*What needs to be done*: Which lines of the data include the string "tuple"? List them all.

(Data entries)
++++++++++++++++++++

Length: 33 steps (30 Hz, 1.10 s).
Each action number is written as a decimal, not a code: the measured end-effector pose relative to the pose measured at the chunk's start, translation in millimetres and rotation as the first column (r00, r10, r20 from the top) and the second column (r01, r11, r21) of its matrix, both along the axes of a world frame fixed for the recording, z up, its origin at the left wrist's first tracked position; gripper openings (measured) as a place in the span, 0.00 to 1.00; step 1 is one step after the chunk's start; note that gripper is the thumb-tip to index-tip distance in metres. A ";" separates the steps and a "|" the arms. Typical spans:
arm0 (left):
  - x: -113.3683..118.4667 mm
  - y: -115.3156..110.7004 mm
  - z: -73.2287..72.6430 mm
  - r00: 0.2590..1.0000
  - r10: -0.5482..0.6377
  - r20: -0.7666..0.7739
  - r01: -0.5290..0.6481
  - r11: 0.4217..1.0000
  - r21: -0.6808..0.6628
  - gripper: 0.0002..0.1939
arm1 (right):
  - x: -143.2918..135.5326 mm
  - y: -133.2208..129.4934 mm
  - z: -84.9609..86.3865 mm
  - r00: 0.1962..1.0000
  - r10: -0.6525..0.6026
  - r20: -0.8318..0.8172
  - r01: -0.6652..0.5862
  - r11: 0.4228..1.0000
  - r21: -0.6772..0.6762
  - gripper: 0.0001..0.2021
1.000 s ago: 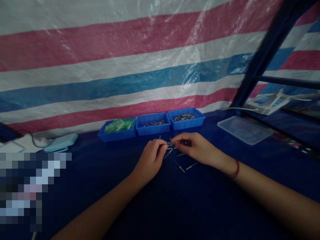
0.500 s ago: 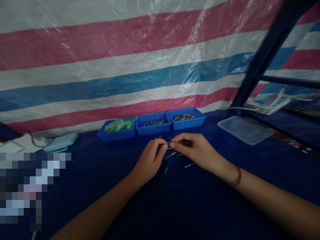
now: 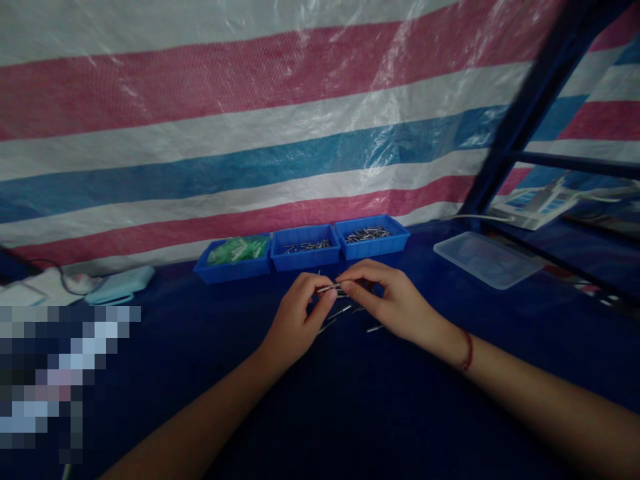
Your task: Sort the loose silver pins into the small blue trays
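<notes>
Silvery metal, a thin pin (image 3: 326, 289) bridges the fingertips of both hands, just above the dark blue table (image 3: 325, 413). With the pin as the clock's centre and twelve at the striped sheet (image 3: 200, 100), its long axis runs from just short of nine to just short of three. The left hand (image 3: 295, 310) has thumb and forefinger nearly together on the nine o'clock end; the right hand (image 3: 395, 293) pinches the three o'clock end, so neither is nearer. More metal shows behind the thumb tips; whether that is held or lying, I cannot tell.

Close under the fingers, loose pins (image 3: 340, 311) lie at four, five and six o'clock, partly covered by the hands. Farther out, three blue bins form a barrier: the left bin (image 3: 235, 271), with green packets (image 3: 240, 249), between nine and ten; the middle bin (image 3: 306, 259) at eleven; the right bin (image 3: 377, 248) between one and two, the last two holding pins. Just before three lies a clear plastic lid (image 3: 490, 260).
</notes>
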<state>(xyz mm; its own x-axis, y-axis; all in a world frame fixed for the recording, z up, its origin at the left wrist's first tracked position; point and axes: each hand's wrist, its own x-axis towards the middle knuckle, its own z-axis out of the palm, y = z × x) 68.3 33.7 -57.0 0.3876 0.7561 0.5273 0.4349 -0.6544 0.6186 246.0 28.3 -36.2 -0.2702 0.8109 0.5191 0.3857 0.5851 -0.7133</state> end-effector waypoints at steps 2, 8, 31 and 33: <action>-0.4 -0.5 0.8 0.999 0.033 0.006 -0.034 0.999 0.029 0.04 | 0.3 2.2 -4.3 1.000 0.017 0.013 -0.017 1.000 0.011 0.06; 0.0 -3.6 4.4 0.994 0.104 0.034 -0.106 0.992 0.070 0.03 | -1.2 3.8 -12.3 0.993 0.118 0.025 -0.118 0.993 -0.015 0.07; 4.4 -5.1 -5.1 0.891 0.204 -0.405 -0.184 0.979 0.088 0.09 | 46.3 51.4 -17.8 0.768 -0.626 0.137 0.594 0.775 0.215 0.14; 3.8 -5.5 -5.6 0.880 0.203 -0.429 -0.183 0.979 0.087 0.07 | 35.9 43.8 -24.2 0.817 -0.555 0.156 0.523 0.828 0.203 0.13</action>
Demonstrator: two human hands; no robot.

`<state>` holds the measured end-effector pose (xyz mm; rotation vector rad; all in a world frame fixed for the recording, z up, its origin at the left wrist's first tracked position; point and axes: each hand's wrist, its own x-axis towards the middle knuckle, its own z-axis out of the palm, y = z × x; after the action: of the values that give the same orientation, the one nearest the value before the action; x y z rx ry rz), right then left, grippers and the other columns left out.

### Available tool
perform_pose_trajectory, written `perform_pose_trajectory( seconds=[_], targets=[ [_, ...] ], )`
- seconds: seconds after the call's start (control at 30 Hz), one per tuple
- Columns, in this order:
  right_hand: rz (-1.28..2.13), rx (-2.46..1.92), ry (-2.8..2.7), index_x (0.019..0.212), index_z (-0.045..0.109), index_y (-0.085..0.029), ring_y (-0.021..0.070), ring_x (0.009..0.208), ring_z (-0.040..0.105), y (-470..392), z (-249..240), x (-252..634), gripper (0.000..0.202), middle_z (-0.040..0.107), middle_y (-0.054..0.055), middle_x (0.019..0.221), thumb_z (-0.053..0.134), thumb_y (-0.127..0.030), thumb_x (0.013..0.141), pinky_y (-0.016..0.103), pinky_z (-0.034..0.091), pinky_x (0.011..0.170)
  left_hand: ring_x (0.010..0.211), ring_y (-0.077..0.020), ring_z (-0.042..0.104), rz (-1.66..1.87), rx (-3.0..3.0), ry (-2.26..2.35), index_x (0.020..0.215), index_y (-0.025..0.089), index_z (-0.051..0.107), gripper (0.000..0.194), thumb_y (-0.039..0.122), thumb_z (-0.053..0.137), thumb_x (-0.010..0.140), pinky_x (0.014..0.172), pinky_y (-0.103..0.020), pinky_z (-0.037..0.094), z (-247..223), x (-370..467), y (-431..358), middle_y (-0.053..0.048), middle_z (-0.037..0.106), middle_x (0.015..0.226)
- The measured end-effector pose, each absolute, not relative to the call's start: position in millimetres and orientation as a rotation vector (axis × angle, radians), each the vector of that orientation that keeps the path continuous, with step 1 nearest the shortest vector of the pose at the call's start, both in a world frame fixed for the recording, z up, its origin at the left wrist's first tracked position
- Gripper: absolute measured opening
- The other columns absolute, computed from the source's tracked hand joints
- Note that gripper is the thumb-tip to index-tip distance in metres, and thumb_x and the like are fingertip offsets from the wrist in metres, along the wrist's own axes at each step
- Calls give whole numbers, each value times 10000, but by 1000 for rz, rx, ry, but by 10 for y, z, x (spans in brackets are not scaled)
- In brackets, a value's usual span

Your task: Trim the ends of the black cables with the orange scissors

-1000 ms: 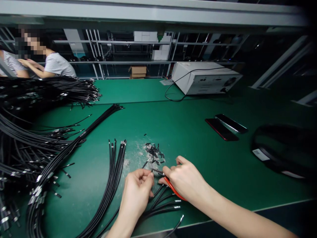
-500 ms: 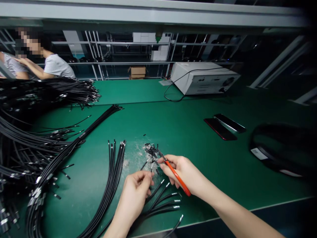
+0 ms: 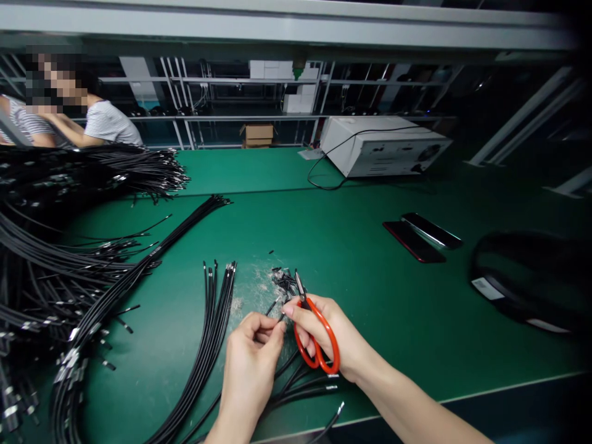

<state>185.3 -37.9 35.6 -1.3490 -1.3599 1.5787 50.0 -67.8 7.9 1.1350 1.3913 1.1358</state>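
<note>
Right hand (image 3: 346,339) has moved in beside the left, red scissors (image 3: 333,342) rotated, fingers gripping the loops. Left hand (image 3: 250,357) pinches black cable (image 3: 282,317) near its tip; right fingertips close by, contact unclear. Clippings (image 3: 285,281) just beyond; white box (image 3: 383,148) far back.

1. Two bare hands, lower centre of the frame: left hand (image 3: 253,353), right hand (image 3: 333,327).
2. One pair of red-handled metal scissors (image 3: 303,301), lower centre.
3. Two flat, dark, phone-like slabs, right side: one red-edged slab (image 3: 411,241), one silver-edged slab (image 3: 432,229).
4. One white box-shaped appliance (image 3: 386,151), upper right.
5. One brown cardboard box (image 3: 258,133), upper centre.
6. Long black cables (image 3: 197,367), left and lower centre: too many to count.
7. Short black pieces (image 3: 287,281), centre: too heaped to count.
</note>
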Motion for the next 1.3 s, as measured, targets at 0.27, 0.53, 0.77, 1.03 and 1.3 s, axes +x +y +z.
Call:
perform_pose_trajectory(
  seconds=[0.27,0.53,0.77,1.03,1.3],
  targets=[
    [733,-1462,-1792,777,551,-174,117,430,513,-543,247,1765,230,573,-6,528,422,-332,882,250,421,503,562,-138,525,1156,1517,1633,694,177,615,219,311,507,829,558,-228,399,146,551,-760,-20,555,657],
    [139,-1196,-2300,894,531,-177,111,569,535,-436,324,2050,113,630,-1,678,448,-253,896,325,326,806,474,-107,502,1059,975,1389,675,119,621,272,387,636,713,447,-192,379,120,504,-666,-2,558,537],
    [-193,-1412,-2608,785,547,-171,174,667,552,-439,419,2153,385,588,45,704,415,-525,859,346,285,771,398,-75,502,1052,757,1332,636,107,619,285,380,699,638,370,-161,373,202,481,-645,10,565,514],
    [-281,-1478,-2662,751,562,-173,169,566,564,-509,365,2036,374,608,34,608,475,-529,829,313,269,700,384,-66,494,1043,757,1342,629,107,617,255,352,691,638,361,-153,372,198,491,-643,8,578,502],
    [-460,-1402,-2675,709,568,-170,159,480,544,-493,391,2071,253,596,21,523,520,-372,854,336,269,742,382,-76,505,1038,782,1360,628,113,624,276,380,696,627,362,-161,363,164,515,-650,11,571,492]
  ],
)
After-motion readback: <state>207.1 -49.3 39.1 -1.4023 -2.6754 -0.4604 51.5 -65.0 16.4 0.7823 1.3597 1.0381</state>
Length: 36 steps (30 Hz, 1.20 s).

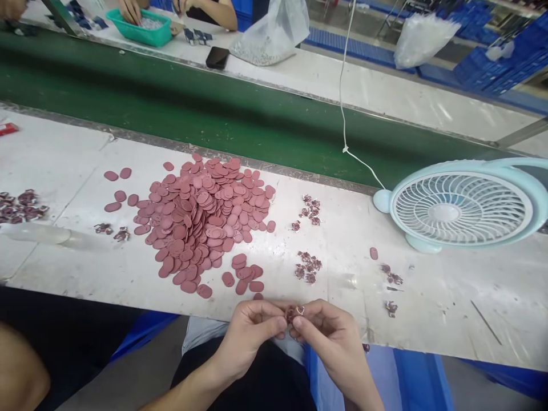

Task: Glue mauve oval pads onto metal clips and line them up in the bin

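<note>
At the front edge of the white table, my left hand [256, 328] and my right hand [327, 331] meet fingertip to fingertip. Both pinch a small dark-red part with shiny metal bits [293, 313]; its exact kind is too small to make out. Just beyond my hands lie a few loose pink oval discs [242, 274], and behind them rises a big heap of the same discs [205, 211]. Two little clusters of dark-red metal-legged parts, a nearer one [307, 267] and a farther one [310, 209], rest past my right hand.
A light-blue fan [462, 208] stands at the right, its white cord [343, 103] running up. Beyond the green belt [171, 114], a co-worker's hand [131, 10] reaches into a green basket [143, 35]. A phone [217, 57], a plastic bag [274, 34] and a thin rod [486, 322] lie about.
</note>
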Each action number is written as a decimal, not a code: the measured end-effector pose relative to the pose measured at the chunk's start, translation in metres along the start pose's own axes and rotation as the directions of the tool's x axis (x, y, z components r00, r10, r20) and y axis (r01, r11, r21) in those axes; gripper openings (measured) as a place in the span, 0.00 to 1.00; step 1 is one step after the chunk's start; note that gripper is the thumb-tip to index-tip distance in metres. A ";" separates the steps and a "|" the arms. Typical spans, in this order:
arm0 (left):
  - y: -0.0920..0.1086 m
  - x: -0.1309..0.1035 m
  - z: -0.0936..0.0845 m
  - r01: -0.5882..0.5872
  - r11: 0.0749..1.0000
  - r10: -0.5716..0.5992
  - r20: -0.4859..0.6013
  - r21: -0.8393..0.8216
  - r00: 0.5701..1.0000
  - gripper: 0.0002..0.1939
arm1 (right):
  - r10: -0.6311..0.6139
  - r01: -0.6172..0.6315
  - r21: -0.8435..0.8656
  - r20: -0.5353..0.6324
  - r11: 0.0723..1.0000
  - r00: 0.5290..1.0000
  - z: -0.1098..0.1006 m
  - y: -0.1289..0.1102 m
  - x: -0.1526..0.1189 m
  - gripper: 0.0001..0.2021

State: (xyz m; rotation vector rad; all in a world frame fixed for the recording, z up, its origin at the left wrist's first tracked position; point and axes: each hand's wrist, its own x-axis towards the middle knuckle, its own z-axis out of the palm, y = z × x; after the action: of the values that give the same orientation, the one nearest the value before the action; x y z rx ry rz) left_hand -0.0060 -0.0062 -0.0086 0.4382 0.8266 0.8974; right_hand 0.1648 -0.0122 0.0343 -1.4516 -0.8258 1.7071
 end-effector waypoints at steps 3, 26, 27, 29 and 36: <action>0.000 -0.001 0.000 0.011 1.000 -0.011 -0.002 0.008 1.000 0.05 | -0.008 0.007 0.033 0.030 0.999 1.000 -0.002 -0.001 0.001 0.09; 0.006 -0.006 0.008 -0.004 0.999 0.006 -0.051 0.054 0.999 0.08 | -0.025 0.023 0.052 0.039 0.998 0.999 0.002 0.002 0.006 0.10; 0.005 -0.006 0.007 -0.009 0.998 0.012 -0.045 0.061 0.999 0.08 | -0.031 0.028 0.060 0.037 0.998 0.999 0.002 0.004 0.006 0.10; 0.005 -0.005 0.006 -0.014 0.997 0.017 -0.038 0.075 0.999 0.07 | -0.038 0.036 0.068 0.028 0.997 0.999 0.001 0.006 0.006 0.11; -0.004 -0.001 0.007 -0.039 0.991 0.050 -0.087 0.125 0.995 0.07 | -0.049 0.050 0.069 -0.013 0.996 0.999 -0.005 0.021 0.010 0.10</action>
State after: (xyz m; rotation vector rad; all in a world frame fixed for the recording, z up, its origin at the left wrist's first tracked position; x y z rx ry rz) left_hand 0.0011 -0.0092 -0.0059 0.5282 0.9616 0.9153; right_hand 0.1664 -0.0146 0.0110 -1.3819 -0.7823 1.6725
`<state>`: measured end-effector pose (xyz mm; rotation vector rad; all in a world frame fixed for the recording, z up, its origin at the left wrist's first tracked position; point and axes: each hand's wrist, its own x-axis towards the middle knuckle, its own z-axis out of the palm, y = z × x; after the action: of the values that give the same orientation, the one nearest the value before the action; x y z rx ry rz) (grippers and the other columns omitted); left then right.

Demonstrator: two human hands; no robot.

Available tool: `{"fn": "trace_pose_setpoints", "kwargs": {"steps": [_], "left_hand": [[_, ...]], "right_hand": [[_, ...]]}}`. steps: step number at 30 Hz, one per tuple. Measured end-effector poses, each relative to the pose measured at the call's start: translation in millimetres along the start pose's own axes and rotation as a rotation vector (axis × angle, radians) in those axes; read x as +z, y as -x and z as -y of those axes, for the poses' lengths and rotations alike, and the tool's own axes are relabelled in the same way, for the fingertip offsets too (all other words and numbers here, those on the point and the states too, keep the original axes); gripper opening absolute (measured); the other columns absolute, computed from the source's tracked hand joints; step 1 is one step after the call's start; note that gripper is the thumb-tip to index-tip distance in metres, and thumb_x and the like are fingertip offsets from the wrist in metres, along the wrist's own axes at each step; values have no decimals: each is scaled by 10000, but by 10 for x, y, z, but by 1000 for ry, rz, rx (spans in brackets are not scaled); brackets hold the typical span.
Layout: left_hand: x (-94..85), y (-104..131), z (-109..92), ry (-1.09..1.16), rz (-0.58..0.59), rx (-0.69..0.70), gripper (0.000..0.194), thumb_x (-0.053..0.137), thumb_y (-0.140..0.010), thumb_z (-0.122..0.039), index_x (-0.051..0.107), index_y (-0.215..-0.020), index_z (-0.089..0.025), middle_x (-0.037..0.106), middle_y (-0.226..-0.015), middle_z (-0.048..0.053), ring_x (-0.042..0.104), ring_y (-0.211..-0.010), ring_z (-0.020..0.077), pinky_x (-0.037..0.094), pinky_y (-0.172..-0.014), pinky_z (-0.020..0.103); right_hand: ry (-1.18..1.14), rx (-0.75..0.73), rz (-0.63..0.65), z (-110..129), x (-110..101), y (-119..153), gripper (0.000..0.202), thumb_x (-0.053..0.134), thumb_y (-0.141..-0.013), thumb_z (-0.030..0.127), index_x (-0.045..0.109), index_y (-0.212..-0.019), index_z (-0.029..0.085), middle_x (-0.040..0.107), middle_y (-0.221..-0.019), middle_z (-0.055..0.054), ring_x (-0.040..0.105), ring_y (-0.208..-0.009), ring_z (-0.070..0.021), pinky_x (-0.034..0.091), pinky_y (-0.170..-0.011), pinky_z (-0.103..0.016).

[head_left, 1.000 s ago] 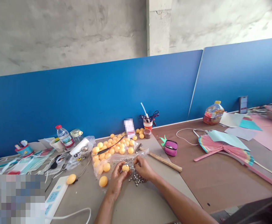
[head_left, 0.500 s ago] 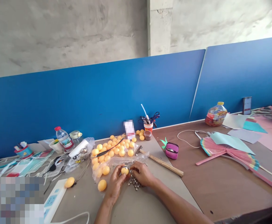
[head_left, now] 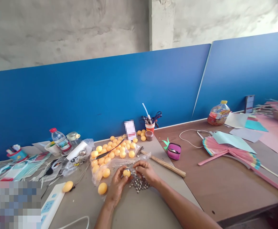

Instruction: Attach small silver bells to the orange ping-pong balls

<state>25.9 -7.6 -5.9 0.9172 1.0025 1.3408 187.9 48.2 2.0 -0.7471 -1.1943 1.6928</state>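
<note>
l hand (head_left: 116, 186) clamped on a small round orange ball (head_left: 127, 173) w/ shiny metal on top, ball btwn thumb & fingers. r hand (head_left: 147, 173) just beside it, r of ball, thumb & fingertips close together; can't tell if they pinch anything. pile of small shiny silver metal beads (head_left: 139, 185) r of the held ball, under & near r hand. clear plastic bag w/ many orange balls (head_left: 112, 162) beyond l hand, to its l. wood-handled metal hammer (head_left: 169, 166) beyond r hand, lying to its r.
</note>
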Motion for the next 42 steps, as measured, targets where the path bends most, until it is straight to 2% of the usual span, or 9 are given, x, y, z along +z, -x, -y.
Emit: {"fn": "trace_pose_setpoints", "kwargs": {"steps": [4, 7, 12, 19, 26, 30, 35, 42], "left_hand": [[-25, -15, 28, -28, 10, 6, 426, 756, -701, -337, 618, -1087, -222, 647, -1075, 45, 620, -971, 231, 506, -908, 425], [-44, -33, 52, -52, -1, 22, 443, 766, -685, -350, 625, -1083, -218, 648, -1089, 58, 616, -995, 248, 504, -911, 437], [-47, -39, 68, -93, -6, 21, 465, 774, -672, -346, 618, -1089, -209, 644, -1106, 70, 608, -1028, 261, 494, -924, 437], [-27, -1, 33, -70, -10, 14, 456, 771, -676, -359, 610, -1079, -220, 641, -1081, 49, 634, -942, 240, 508, -896, 439], [-17, 14, 30, -73, -15, 30, 440, 774, -677, -352, 613, -1064, -217, 644, -1066, 47, 622, -966, 243, 513, -896, 426], [-5, 23, 19, -74, -9, 19, 425, 762, -695, -344, 609, -1074, -227, 645, -1078, 41, 626, -968, 239, 509, -899, 425], [-13, 14, 31, -81, -20, 12, 449, 766, -683, -359, 604, -1080, -226, 656, -1077, 43, 642, -948, 242, 509, -899, 435], [-34, -1, 58, -102, -8, 20, 432, 755, -694, -356, 603, -1080, -237, 650, -1090, 36, 642, -941, 224, 505, -906, 436]], "right_hand": [[-98, 40, 15, -13, 19, -10, 137, 586, -603, 272, 636, -661, 158, 614, -559, 15, 427, -354, -68, 270, -394, -217], [-144, 76, 21, -43, 36, -14, 112, 579, -578, 256, 621, -623, 162, 614, -545, 6, 436, -360, -76, 281, -397, -222], [-172, 82, 44, -38, 62, 26, 97, 553, -559, 237, 598, -618, 173, 540, -478, 37, 339, -369, -60, 212, -402, -219], [-225, -23, -8, -60, 35, -1, 112, 563, -570, 216, 548, -677, 185, 449, -446, 80, 277, -380, -52, 170, -417, -207], [-191, 38, 35, -61, 46, 17, 203, 679, -622, 307, 562, -707, 164, 595, -587, 39, 378, -341, -40, 212, -375, -204], [-192, 34, 4, -50, 54, 24, 280, 708, -620, 309, 555, -817, 180, 597, -547, 60, 351, -322, -39, 194, -359, -192], [-150, 7, -4, -83, 35, 4, 224, 704, -632, 312, 532, -659, 171, 578, -537, 50, 365, -346, -34, 214, -367, -192], [-175, -34, -44, -131, 29, -28, 239, 714, -617, 287, 511, -689, 183, 589, -540, 60, 367, -330, -39, 210, -357, -190]]}}
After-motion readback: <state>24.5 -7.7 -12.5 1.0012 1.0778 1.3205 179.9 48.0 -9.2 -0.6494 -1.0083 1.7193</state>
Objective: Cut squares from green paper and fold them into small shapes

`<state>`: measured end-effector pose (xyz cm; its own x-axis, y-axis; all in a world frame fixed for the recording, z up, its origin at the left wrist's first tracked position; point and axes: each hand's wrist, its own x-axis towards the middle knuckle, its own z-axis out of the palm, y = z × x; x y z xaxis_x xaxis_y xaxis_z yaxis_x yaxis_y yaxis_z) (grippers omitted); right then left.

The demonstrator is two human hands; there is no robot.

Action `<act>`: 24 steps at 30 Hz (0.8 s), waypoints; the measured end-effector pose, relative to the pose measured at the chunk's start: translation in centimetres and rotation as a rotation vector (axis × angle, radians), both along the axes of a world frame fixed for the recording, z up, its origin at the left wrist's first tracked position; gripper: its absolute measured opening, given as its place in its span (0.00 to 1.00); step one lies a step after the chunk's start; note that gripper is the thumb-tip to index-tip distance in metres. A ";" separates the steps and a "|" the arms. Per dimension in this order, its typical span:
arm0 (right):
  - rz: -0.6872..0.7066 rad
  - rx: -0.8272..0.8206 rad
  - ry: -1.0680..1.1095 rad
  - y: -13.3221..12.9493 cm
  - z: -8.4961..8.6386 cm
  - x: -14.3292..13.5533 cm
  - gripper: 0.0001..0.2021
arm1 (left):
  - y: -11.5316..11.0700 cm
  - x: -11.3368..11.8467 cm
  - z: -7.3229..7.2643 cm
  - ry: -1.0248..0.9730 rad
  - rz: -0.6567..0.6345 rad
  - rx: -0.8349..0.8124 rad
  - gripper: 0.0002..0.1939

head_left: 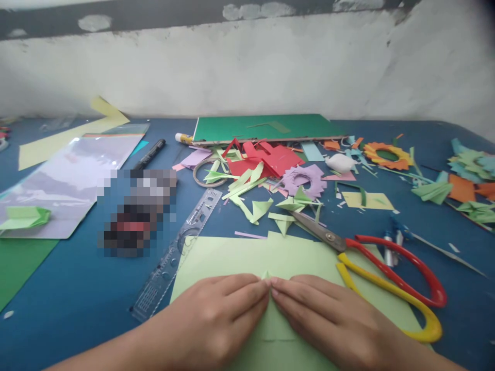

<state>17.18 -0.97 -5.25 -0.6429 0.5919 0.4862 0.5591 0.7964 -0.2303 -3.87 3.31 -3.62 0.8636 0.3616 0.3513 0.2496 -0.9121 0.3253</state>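
Observation:
My left hand point(222, 314) and my right hand point(332, 314) meet at the fingertips over a small light green paper piece point(279, 327) with a pointed top. Their fingers are held together and press on it from both sides; the palms hide much of it. Beneath lies a larger light green sheet point(228, 255). Just beyond the right hand rest scissors point(328, 237) with one red and one yellow handle, blades pointing to the far left. A clear plastic ruler point(176, 255) lies slanted beside the sheet, near my left forearm.
Cut and folded scraps, including red paper point(266, 159), a purple paper ring point(304, 181) and an orange paper ring point(389, 155), cover the far middle and right. A green board point(263, 128) lies by the wall. Left are a black marker point(150, 153) and a plastic sleeve point(73, 185).

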 end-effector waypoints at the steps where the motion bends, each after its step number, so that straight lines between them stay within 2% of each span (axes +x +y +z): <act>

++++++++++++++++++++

*Task result*:
- seconds: seconds after the call's start (control at 30 Hz), one per tuple
Available tool: `{"fn": "trace_pose_setpoints", "kwargs": {"steps": [_], "left_hand": [[_, ...]], "right_hand": [[_, ...]]}}`. steps: step number at 30 Hz, one per tuple. Measured end-effector poses, each relative to the pose measured at the call's start: translation in millimetres along the start pose's own axes and rotation as a rotation vector (axis × angle, radians) in those axes; read x as +z, y as -x and z as -y of those axes, for the poses' lengths and rotations alike, and the tool's own axes are relabelled in the same way, for the fingertip offsets too (all other words and numbers here, those on the point and the states too, keep the original axes); gripper opening absolute (measured); the other columns absolute, computed from the source's tracked hand joints; step 1 is one step after the call's start; note that gripper is the thumb-tip to index-tip distance in metres, and thumb_x and the like are fingertip offsets from the wrist in metres, along the wrist's own axes at each step; values have no decimals: each is scaled by 10000, but by 10 for x, y, z, but by 1000 for ry, rz, rx (spans in brackets are not scaled); brackets hold the typical span.

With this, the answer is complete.